### Required work
The data below should be printed in full, exactly, and without any of its images.

### Data block
···
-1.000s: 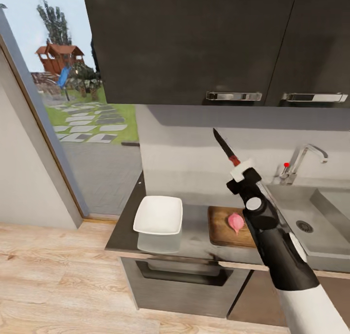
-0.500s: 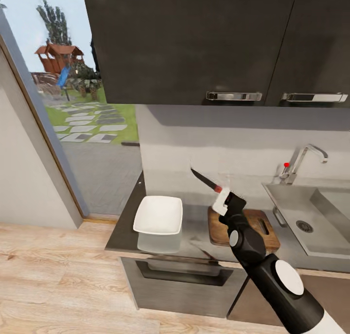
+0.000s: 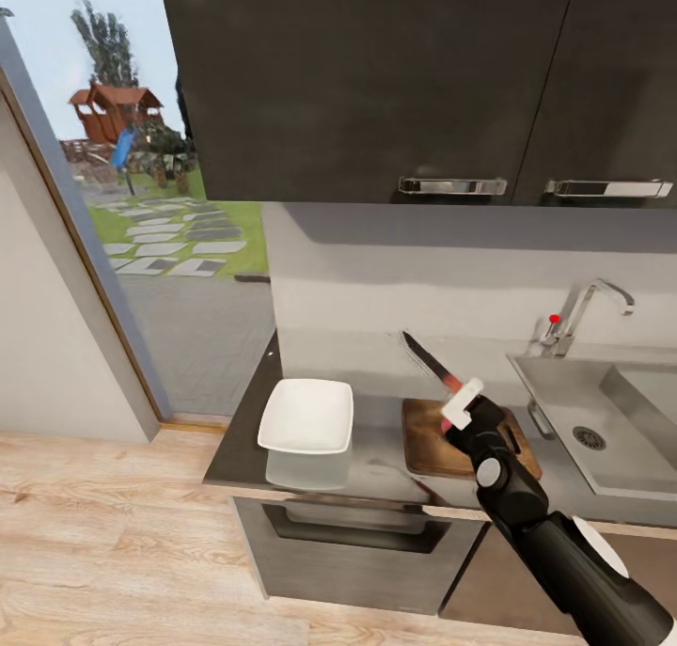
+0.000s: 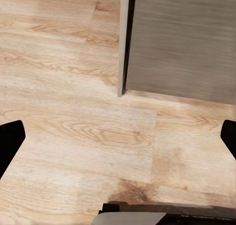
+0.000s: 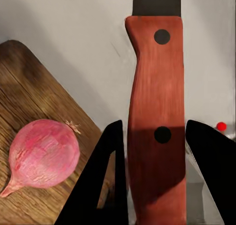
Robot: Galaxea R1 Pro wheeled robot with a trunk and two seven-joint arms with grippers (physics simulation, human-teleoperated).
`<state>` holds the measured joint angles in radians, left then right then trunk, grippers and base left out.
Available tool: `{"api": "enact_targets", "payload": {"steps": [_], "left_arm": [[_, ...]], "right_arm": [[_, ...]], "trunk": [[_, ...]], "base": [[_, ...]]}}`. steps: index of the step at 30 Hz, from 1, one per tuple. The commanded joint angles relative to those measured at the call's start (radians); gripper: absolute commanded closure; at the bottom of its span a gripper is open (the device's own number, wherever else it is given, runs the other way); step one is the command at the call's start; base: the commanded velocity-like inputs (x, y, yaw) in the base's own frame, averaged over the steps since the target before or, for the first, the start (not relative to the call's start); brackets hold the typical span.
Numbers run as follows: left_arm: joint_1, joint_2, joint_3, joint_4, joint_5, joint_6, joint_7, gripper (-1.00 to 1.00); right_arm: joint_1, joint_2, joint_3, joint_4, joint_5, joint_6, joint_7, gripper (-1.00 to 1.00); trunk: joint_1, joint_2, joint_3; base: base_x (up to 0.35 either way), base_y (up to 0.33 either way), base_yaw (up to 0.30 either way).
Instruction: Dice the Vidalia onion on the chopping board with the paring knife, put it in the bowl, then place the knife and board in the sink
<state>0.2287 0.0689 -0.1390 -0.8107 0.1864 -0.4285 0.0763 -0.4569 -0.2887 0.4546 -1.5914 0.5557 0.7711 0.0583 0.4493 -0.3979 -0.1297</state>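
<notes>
Right claw (image 3: 458,394) tight around paring knife (image 5: 156,112) handle

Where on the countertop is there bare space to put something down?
Bare grey countertop lies between the bowl and the chopping board, and behind both toward the wall. The board is crowded: the onion lies on it, and the right gripper holds the knife above it.

One onion (image 5: 44,154), one knife (image 5: 156,117), one bowl (image 3: 307,417)
</notes>
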Motion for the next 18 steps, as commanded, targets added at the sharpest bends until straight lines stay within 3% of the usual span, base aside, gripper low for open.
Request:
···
### Solution to this problem
-1.000s: 
-0.500s: 
+0.000s: 
+0.000s: 
+0.000s: 
Robot: Galaxea R1 Pro wheeled robot with a trunk and two seven-joint arms with grippers (physics simulation, human-teleoperated).
`<state>` holds the measured joint angles in radians, left then right then trunk, grippers and base left out.
Available tool: `{"api": "enact_targets", "payload": {"steps": [_], "left_arm": [[_, ...]], "right_arm": [[_, ...]], "trunk": [[_, ...]], "base": [[_, ...]]}}`. steps: index of the step at 30 Hz, from 1, one per tuple. The commanded joint angles relative to those measured at the call's start (radians); gripper: absolute commanded closure; at the bottom of its span a gripper is open (the device's own number, wherever else it is given, runs the other way); step one is the command at the call's start; base: the commanded velocity-like inputs (x, y, yaw) in the base's own frame, averaged over the steps since the target before or, for the first, the start (not relative to the call's start); brackets hold the typical span.
Numbers run as follows: left_arm: joint_1, joint_2, joint_3, joint_4, joint_5, joint_6, joint_7, gripper (-1.00 to 1.00); right_arm: joint_1, joint_2, joint_3, joint_4, joint_5, joint_6, joint_7, gripper (-1.00 to 1.00); trunk: joint_1, joint_2, joint_3; base: base_x (up to 0.35 either way), base_y (up to 0.33 either way), base_yaw (up to 0.30 either way).
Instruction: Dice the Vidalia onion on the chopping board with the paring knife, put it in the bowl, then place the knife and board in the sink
<state>0.2287 0.0689 -0.1390 -0.8107 0.1864 -0.4285 0.0763 -0.4569 -0.2887 0.4546 -1.5914 0.5557 0.7711 0.0583 0.4493 -0.3979 -0.1297</state>
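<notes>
Right claw (image 3: 458,394) tight around paring knife (image 5: 156,112) handle

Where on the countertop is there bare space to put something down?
Bare grey countertop lies between the bowl and the chopping board, and behind both toward the wall. The board is crowded: the onion lies on it, and the right gripper holds the knife above it.

One onion (image 5: 44,154), one knife (image 5: 156,117), one bowl (image 3: 307,417)
</notes>
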Motion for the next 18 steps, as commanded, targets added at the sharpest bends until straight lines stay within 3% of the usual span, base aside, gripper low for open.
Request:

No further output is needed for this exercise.